Auch deshalb spricht sich Schmid für eine deutlich stärkere Bindung aus. "Ich finde es nicht zielführend, das Damen-Skispringen so stark von den Herren abzugrenzen", betont sie auf dem Instagram-Kanal des DSV. "Es wäre gut, wenn wir mehr Wettkämpfe an denselben Austragungsorten hätten."
Nur fünf gemeinsame Weltcups in diesem Winter
Der Internationale Skiverband FIS hat(te) allerdings andere Pläne. Während im vergangenen Jahr der Weltcup-Auftakt in Wisla noch gemeinsam bestritten wurde, sprangen die Männer in dieser Saison alleine in Ruka. Die Frauen stiegen erst eine Woche später in Lillehammer ein.
Insgesamt springen Frauen und Männer in diesem Winter fünfmal gemeinsam: Bei den Weltcups in Lillehammer, Engelberg, Willingen und Lahti sowie zum Saisonabschluss bei der Raw Air in Norwegen. In der vergangenen Saison waren es inklusive der Weltmeisterschaften noch sieben gemeinsame Stationen.
Vorurteile blockieren nachhaltige Entwicklung
Nicht nur daran lässt sich ablesen, dass das Thema Gleichstellung im Skispringen weiter jede Menge Luft nach oben hat. Allein die Tatsachen, dass es erst seit 2011 einen Weltcup für Frauen gibt und Skispringen für Frauen erst 2014 in Sotschi olympisch wurde, zeigen, wie lange Vorurteile über körperliche Unterschiede und weniger spannende Wettkämpfe den Frauen die nötige Aufmerksamkeit und Projektionsfläche für eine erfolgreiche und nachhaltige Entwicklung ihrer Sportart entzogen haben.
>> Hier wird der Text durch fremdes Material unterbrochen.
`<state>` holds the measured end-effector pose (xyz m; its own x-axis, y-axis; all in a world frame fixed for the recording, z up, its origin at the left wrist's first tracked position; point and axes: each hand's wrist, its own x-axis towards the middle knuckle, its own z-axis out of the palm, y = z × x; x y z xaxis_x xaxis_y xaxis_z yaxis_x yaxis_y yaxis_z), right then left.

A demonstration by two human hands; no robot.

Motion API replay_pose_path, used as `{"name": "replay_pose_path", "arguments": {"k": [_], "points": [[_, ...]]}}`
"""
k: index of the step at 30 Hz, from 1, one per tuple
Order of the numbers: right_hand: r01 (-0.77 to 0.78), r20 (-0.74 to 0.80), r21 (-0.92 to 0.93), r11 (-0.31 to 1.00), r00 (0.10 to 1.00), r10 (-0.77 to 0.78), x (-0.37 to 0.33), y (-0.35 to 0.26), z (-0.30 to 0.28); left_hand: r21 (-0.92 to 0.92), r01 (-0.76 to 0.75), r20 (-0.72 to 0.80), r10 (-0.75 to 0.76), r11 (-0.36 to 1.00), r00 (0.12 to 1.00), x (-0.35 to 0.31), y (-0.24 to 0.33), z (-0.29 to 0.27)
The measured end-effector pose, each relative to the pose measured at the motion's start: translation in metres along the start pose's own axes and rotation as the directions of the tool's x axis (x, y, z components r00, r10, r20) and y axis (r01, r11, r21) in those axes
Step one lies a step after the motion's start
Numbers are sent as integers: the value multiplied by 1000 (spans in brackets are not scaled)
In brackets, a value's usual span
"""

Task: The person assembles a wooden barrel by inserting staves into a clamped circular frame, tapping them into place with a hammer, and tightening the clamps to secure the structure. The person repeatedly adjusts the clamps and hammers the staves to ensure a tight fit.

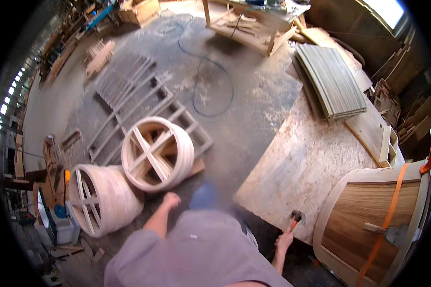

Vor 25 Jahren noch als "Sonderattraktion" im Skispringen betitelt, konnten die Frauen in puncto Gleichtstellung in der jüngeren Vergangenheit aber auch Erfolge erzielen. Im März dieses Jahres durften die 15 besten Springerinnen im Weltcup erstmals Skifliegen. Und siehe da: Die Slowenin Ema Klinec lag bei ihrem Weltrekord auf 226 Meter nur etwas weniger als 25 Meter hinter der Bestmarke des Österreichers Stefan Kraft.
Andere Sportarten sind voraus
Im Kampf um die "Schanzengleichheit" bleiben gemeinsame Wettbewerbe laut Schmid weiter die Lösung. So wie es im Biathlon längst Alltag ist, dass Frauen und Männer ihre Rennen an ein und demselben Weltcup-Standort austragen, würden auch die Skispringerinnen von der deutlich erhöhten medialen Aufmerksamkeit und mehr Sponsoren profitieren - insbesondere, da sich das Leistungsgefälle zwischen den einzelnen Nationen in den vergangenen Jahren nachweislich angeglichen hat.
Bis es so weit ist, werden Schmid und Co. versuchen, sportliche Leistungen sprechen zu lassen. Dann dürfte auch der "holprige Start" in die Saison schnell der Vergangenheit angehören.